Music Review: Eminem by uncdiversions
June 3, 2009, 8:11 pm
Filed under: Uncategorized




In 2006 Marshall Mathers “stans” wondered if a guest verse on Akon’s “Smack That” was the last they were to get from the emcee better known as Eminem. There was a greatest hits compilation after four albums and future releases were absent from the Aftermath docket. Eminem stayed silent on his future.

Then, early in 2008, reports surfaced that Em had been admitted to the hospital over the Christmas holiday with pneumonia and gossip that his weight had ballooned to over 200 pounds was rampant. Slim Fast fueled the chatter with an offer for Eminem to act as a company spokesman. He was back on the radar, yet the man himself was mum.
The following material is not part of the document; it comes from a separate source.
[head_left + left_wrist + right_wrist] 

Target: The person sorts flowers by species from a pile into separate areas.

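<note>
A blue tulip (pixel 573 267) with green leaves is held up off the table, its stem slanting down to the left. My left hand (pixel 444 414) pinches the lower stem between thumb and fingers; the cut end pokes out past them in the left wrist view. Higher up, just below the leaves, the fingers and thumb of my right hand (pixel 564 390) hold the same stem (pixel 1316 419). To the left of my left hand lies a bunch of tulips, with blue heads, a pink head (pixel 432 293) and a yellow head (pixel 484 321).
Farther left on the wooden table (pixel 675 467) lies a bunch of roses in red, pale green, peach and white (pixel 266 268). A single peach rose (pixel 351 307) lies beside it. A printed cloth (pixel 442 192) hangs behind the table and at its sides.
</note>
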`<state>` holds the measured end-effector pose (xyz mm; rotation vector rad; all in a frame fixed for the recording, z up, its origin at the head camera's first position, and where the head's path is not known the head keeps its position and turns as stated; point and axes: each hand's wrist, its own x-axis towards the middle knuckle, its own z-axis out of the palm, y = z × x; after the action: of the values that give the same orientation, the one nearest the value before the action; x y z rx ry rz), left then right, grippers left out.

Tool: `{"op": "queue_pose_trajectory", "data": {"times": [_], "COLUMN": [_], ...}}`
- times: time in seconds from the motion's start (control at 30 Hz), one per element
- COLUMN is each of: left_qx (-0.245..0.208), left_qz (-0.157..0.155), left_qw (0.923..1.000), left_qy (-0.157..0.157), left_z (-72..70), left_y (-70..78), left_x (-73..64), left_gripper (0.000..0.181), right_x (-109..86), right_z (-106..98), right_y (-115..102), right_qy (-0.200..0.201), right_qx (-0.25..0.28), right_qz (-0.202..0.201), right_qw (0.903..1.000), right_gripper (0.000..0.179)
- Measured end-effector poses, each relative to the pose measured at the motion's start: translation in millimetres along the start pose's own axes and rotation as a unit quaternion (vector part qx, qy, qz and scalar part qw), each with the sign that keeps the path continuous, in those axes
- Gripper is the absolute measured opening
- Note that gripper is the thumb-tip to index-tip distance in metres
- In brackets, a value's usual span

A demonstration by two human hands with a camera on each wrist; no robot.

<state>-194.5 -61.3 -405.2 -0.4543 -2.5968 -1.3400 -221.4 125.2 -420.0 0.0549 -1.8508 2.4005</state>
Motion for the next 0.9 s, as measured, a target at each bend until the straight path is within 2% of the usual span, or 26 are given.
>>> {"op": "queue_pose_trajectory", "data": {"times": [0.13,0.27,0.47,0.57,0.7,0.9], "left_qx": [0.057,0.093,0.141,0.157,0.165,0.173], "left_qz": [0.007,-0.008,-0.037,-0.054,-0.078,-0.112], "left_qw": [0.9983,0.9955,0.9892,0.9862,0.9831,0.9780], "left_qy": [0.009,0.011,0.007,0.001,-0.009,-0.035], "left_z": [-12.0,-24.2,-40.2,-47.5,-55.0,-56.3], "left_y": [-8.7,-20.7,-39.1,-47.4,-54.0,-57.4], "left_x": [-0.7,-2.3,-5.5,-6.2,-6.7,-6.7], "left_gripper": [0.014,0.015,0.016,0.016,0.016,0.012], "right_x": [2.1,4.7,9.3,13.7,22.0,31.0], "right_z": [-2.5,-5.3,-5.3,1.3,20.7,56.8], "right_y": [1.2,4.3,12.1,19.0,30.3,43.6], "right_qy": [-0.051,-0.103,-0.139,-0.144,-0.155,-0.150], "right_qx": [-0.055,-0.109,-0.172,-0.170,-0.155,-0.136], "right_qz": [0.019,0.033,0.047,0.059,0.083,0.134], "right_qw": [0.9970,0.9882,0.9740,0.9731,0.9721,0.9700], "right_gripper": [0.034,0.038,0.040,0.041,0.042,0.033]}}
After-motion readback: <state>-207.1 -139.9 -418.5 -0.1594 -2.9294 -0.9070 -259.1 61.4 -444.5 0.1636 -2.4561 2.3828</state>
It took 10 more months, but in October of last year Eminem appeared on Shade45 radio announcing his return, not one but two new albums and brought a new track filled with characteristic nasally vocals, violence and drug references. One of rap’s most polarizing characters was back.

Slowly the truth behind Eminem’s four year hiatus since his last studio album surfaced. No, there was no pneumonia. Yes, there was some weight gain. But most importantly, Eminem’s battle with prescription drug dependence was fully revealed, as was his recently accomplished soberness.

Now the only question about Em’s immediate future that remained was this: Could the man who has for years relied on narcotics to proliferate his rhymes and help him achieve the level of “best rapper alive” still be the same after such a lifestyle change?

Released May 19th after months of relentless marketing , Relapse ‘s tracklist and production credits bill itself as a formulaic Eminem album. Dr. Dre, with the exception of one track, mans the beat helm, Paul Rosenberg provides an irate phone call, guests are limited to a select few, mom gets called out and Ken Kaniff from Connecticut sleazes up a couple minutes. At its best it would be compared to 2000’s classic The Marshall Mathers LP; at its worst, 2004’s lackluster Encore. Either way, it promises to be a better use of $13 then a case of Busch Light.

Immediately it’s evident that the maniacal Slim Shady persona unleashed in 1999 had suffered neither loss of perversion nor its ability to shock and repulse. Before lead single”We Made You” plays at track nine, Eminem has already gone on a murderous rampage through fast-food establishments, describes the pharmaceutical binges that he shares with his mother and chastises the current Mrs. Nick Cannon, Mariah Carey. And on “Insane” he out doeseven himself as he takes his rhymes into pedophilic incest rapping, “I want you to feel like my stepfather felt me.”

The first half of the album is pretty standard Eminem fare. It’s the “I can’t believe he said that” lyrics that made people pay attention ten years ago. However, in the case of current Marshall Mathers’ affairs following the prolonged sabbatical from rap, it seems like too easy an outlet for Eminem to bypass more complicated matters such as his new-found sobriety or death of fellow Detroit rapper Proof, one of Eminem’s good friends..

There’s in obvious shift after Rosenberg’s appeal to decency midway through the album. The Eminem that has garnered critical praise for lyrical depth and transparency relieves Slim Shady as leading man and thus begins the airing and clarifying of past tribulations that has surrounded the album.

It takes 45 minutes, but the listener finally gets treated to Relapse’s “The Way I Am” with “Déjà Vu.” Chronicling all the hot button issues, Em details the ‘script addiction, hospital visit and even mentions the death of Proof on one song. It’s evident that Eminem uses his lyrics as an outlet as he spits, “Wouldn’t even be taking this shit if DeShaun didn’t die/Oh yeah there’s an excuse you lose Proof so you use/There’s new rules it’s cool if it’s helping you to get through.”

Following suit, the backing instrumentation also picks up steam. Dr. Dre brings the haunting, string-infused, piano-driven bars that have come to characterize Eminem’s work, wit a good example being the best Slim-Shady-style effort, “Stay Wide Awake,” which is a true return to turn of the century Eminem.

And the one time that Dre does step away from the mixing board, Eminem brings his best production chops with the only song that was recorded prior to his sobriety. “Beautiful,” In the same vein as “Déjà Vu,” is a pill-fueled ballad that works as a perfect outro (though it’s not the final track) by acting as a real-time, journal-like examination of a struggling Marshall Mathers.

Relapse is not The Marshall Mathers LP. It is highly unlikely there will ever be another such outing from Eminem. But that is the burden that now sits on this rapper. Relapse is an album that will eclipse 95 percent of hip-hop releases this year but still be considered a slight disappointment. But judging by the increase in solid content nearing the conclusion of the release, Eminem is nearing top form, which should raise anticipation for his second new album due later this year.